▶ [WHAT YOU ARE ASKED TO DO]: Set down exactly the lines below between the line holding "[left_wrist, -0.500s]" and the line holding "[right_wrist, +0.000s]", inclusive; no other line belongs in the answer.

▶ [RECORDS PROVIDED]:

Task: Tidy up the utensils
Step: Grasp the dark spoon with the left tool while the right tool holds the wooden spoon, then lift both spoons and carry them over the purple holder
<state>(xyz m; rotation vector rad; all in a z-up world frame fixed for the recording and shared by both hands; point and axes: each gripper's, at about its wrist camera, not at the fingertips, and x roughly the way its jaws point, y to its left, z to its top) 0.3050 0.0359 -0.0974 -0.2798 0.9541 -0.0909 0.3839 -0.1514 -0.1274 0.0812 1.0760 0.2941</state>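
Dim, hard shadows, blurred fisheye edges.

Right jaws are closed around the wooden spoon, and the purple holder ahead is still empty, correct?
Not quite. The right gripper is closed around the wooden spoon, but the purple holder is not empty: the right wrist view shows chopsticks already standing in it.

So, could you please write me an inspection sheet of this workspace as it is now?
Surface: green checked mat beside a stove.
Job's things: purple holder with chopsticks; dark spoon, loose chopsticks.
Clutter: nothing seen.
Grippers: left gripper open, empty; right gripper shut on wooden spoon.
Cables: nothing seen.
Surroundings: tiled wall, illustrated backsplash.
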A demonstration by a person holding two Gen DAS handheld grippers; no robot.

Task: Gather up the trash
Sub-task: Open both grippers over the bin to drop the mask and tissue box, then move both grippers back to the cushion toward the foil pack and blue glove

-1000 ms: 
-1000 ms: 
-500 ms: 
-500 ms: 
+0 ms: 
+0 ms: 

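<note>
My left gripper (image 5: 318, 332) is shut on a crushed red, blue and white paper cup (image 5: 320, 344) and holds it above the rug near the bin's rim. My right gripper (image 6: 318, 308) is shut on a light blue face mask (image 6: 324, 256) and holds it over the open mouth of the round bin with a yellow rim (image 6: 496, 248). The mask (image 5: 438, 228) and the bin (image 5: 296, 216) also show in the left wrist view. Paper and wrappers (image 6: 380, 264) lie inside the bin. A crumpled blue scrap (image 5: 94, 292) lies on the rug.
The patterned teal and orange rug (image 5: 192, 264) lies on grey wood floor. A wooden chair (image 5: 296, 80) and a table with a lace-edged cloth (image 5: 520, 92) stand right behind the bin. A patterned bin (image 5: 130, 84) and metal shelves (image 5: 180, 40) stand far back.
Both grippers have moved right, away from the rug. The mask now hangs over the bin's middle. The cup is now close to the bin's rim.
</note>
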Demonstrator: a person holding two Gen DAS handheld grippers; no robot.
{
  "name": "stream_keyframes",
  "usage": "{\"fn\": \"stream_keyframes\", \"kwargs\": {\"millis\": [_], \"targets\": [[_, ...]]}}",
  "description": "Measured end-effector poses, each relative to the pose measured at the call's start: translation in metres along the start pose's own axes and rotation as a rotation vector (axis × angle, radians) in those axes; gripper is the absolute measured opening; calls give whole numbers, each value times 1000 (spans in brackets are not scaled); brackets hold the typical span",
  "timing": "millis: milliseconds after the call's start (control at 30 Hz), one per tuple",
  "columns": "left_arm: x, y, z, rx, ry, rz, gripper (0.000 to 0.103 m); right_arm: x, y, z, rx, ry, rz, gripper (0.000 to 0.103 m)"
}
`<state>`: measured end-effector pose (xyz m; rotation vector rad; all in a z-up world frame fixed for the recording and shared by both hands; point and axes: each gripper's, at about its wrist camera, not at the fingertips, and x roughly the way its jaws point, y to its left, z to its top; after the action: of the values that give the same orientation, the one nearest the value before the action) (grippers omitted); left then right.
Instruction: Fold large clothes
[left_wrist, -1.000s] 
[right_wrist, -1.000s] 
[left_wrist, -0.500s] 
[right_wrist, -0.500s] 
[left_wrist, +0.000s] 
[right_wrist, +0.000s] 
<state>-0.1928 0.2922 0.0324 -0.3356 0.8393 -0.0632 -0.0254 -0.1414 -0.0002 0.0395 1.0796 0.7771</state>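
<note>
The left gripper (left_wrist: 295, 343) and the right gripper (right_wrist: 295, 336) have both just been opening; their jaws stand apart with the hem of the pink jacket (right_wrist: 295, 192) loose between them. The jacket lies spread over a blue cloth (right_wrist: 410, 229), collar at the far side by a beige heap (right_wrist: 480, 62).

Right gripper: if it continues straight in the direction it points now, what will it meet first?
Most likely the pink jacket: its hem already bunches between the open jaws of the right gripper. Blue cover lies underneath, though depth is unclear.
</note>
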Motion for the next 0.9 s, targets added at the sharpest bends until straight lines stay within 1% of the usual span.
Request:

▶ [WRITTEN REPLY]:
[left_wrist, -0.500s] 
[right_wrist, -0.500s] 
[left_wrist, +0.000s] 
[right_wrist, +0.000s] 

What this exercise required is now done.